** EXERCISE **
Please output, exactly and without pictures, the lines from the opening of the listing below through the line containing "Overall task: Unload", both included.
★ ★ ★ ★ ★
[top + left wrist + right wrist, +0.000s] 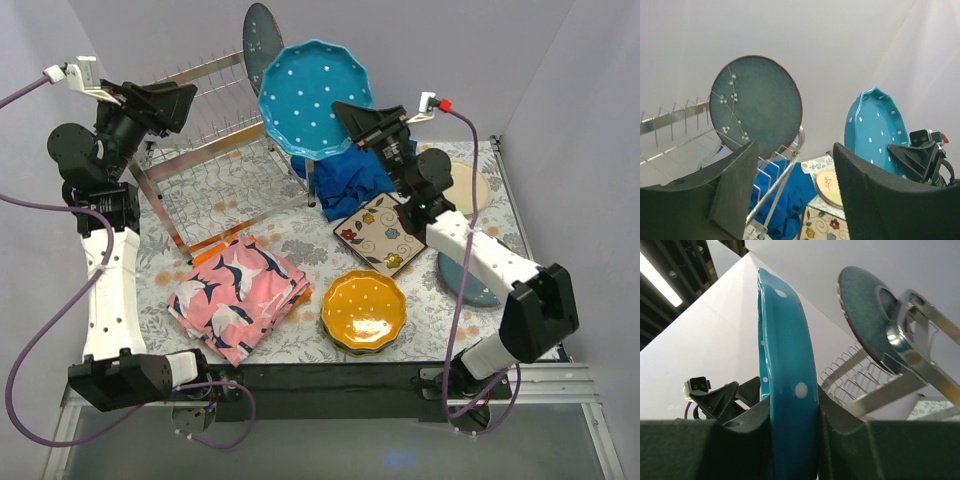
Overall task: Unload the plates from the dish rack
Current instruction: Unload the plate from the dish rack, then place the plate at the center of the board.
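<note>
Teal dotted plate (315, 97): it is hanging in the air at the upper centre of the top view, tilted with its face toward the camera and clear of the worktop (300, 240). Your right hand (345, 112) is pinching its lower right rim. In the right wrist view both fingers are pressing against the plate's two faces.

Dark teal plate (260, 38): it is standing upright at the far right end of the dish rack (210, 150), just left of the raised plate and apart from it. The rack is sitting at the upper left of the worktop.

Your left hand (180, 100) is hovering over the rack's left end with its fingers spread wide, gripping nothing. In its wrist view the dark teal plate is showing beyond the gap.

Unloaded plates are lying flat on the worktop:
- square floral plate (380, 232), right of centre
- orange dotted plate (363, 308), topping a small stack at lower centre
- cream plate (470, 185), at the right edge
- blue-grey plate (465, 282), partly under the right arm

A blue cloth (350, 180) is bunching below the raised plate. A folded pink patterned cloth (240, 293) is lying at lower left.
</note>
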Robot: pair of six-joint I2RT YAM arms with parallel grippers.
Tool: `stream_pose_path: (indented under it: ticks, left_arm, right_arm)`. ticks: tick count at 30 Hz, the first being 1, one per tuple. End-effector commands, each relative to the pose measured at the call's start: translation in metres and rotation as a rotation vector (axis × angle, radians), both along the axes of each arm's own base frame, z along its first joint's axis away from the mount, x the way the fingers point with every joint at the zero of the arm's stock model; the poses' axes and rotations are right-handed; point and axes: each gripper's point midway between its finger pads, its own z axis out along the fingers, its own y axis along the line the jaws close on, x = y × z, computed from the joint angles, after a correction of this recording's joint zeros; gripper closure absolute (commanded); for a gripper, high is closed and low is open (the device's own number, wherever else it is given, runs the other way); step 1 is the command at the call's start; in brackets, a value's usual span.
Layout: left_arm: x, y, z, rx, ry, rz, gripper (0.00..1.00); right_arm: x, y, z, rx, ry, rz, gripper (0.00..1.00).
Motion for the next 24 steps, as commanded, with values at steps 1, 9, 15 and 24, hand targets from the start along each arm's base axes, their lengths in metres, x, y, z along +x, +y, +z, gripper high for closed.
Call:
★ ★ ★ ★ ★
** EXERCISE RESULT **
[top + left wrist + right wrist, +0.000s] 
Overall task: Unload the plates from the dish rack

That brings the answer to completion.